Heavy release | detailed explanation of “SQL intelligent diagnosis” function of new generation cloud native data warehouse analyticdb

Time:2021-10-19

Introduction: analyticdb for MySQL provides users with efficient, real-time, feature rich and intelligent “SQL intelligent diagnosis” and “SQL intelligent tuning” functions, provides users with ideas, directions and specific methods for SQL performance tuning, reduces users’ use costs and improves users’ efficiency in using ADB.

SQL is a simple and easy-to-use business logic expression language, but with the increase of the amount of scanned data and query complexity, the query performance will become slower and slower. To tune SQL, you often need to pay attention to the following parts:

  • Need to understand the engine architecture: users often need to have a certain understanding of the architecture characteristics of the SQL Engine in order to perfectly combine with the data distribution characteristics and business scenario characteristics of the business for data modeling, so as to design a table structure in line with the architecture characteristics of the SQL Engine.
  • There are great differences in SQL characteristics: the SQL of ad hoc queries often changes greatly, including the number of tables participating in the join, join conditions, the number of fields grouped and aggregated, and filter conditions.
  • There are great differences in data characteristics: the data distribution characteristics of users will change with the change of business characteristics. If they always follow the original modeling method and SQL statements, they can not guarantee to give full play to the greatest advantages of SQL Engine. The change of data characteristics or business model will lead to the regression of SQL performance.

Based on this, analyticdb for MySQL (a new generation of cloud native real-time data warehouse, syntax compatible with MySQL, hereinafter referred to as ADB) provides users with efficient, real-time, feature rich and intelligent “SQL intelligent diagnosis” and “SQL intelligent tuning” functions, provides users with ideas, directions and specific methods for SQL performance tuning, and reduces users’ use costs, Improve the efficiency of users using ADB.

Next, we will introduce the “SQL intelligent diagnosis” function newly released by ADB through the two steps of “discovering slow query” and “diagnosing slow query”, combined with a scenario case. (PS: “SQL intelligent tuning” will be released in subsequent versions)

1、 Slow query found

To locate a slow query, users first need to find the slow query.

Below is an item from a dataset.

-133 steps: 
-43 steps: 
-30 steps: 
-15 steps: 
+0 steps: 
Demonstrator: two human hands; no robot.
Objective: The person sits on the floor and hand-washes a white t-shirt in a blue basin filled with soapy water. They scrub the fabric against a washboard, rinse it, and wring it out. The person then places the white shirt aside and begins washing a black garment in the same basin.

ADB’s user console provides a variety of ways to help users, such as “Gantt chart” and “query list”, which can be retrieved in multiple dimensions to help users quickly locate slow queries, and the diagnostic tool ensures that users can conduct full query retrieval and analysis in the last two weeks.

(1) Gantt chart

Users can enter the SQL intelligent diagnosis function through cluster console – diagnosis and Optimization – SQL diagnosis.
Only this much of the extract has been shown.